TASK DETAILS — Check every line of the following material for the word "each", then say how many have it, with no other words.

• • • • •

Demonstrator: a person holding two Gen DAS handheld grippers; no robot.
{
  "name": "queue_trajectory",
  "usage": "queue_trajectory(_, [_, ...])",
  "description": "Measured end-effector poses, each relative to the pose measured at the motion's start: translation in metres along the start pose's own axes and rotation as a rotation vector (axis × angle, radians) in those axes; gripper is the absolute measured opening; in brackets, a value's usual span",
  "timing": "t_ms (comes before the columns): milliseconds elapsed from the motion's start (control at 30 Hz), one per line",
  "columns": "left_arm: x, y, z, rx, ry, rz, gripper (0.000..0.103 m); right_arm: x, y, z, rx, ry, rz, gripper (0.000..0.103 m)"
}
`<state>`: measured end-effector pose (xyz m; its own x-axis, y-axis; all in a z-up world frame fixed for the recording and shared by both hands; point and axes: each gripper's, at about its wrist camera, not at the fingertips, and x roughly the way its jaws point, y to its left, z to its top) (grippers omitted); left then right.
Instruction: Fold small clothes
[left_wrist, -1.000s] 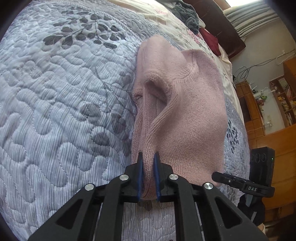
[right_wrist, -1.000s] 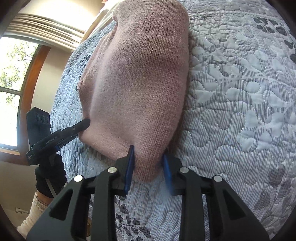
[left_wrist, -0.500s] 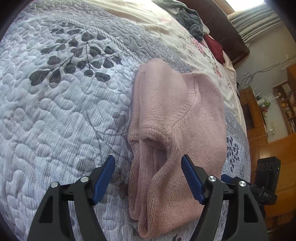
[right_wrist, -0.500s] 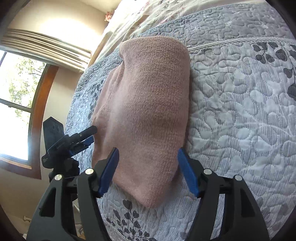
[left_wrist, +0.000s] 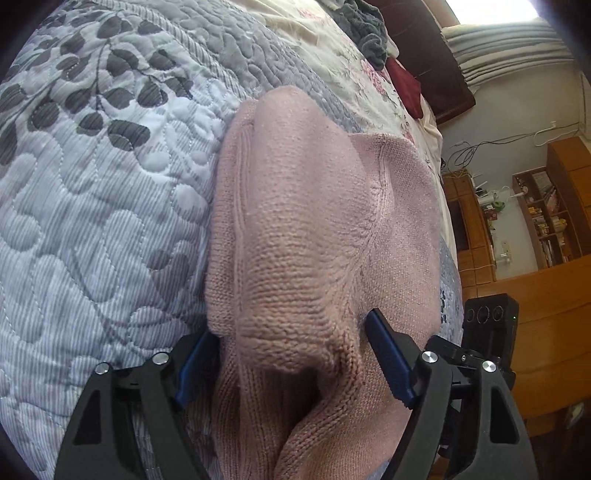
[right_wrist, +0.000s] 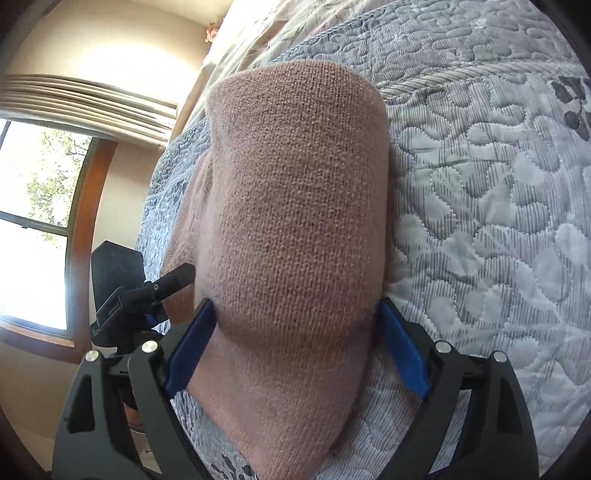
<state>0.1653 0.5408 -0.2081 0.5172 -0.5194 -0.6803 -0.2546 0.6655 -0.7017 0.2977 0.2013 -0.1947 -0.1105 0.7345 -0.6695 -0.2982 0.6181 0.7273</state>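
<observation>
Straddling a folded pink sweater (left_wrist: 306, 236) on a quilt (left_wrist: 92, 184).
Left gripper (left_wrist: 295, 354) and right gripper (right_wrist: 295, 343): jaws wide apart, gripping nothing.

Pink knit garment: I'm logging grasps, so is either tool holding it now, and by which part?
Nothing is held. Both the left tool and right tool are open, straddling the pink knit garment on the quilt.

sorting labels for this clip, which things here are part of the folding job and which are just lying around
Job: folded pink knit sweater, left gripper, right gripper, both open around it.

Lying about: grey quilted leaf-print bedspread, crumpled dark grey garment, dark red cloth.
</observation>
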Motion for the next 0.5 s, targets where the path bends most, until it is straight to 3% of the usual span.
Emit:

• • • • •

EXERCISE SOLUTION — 2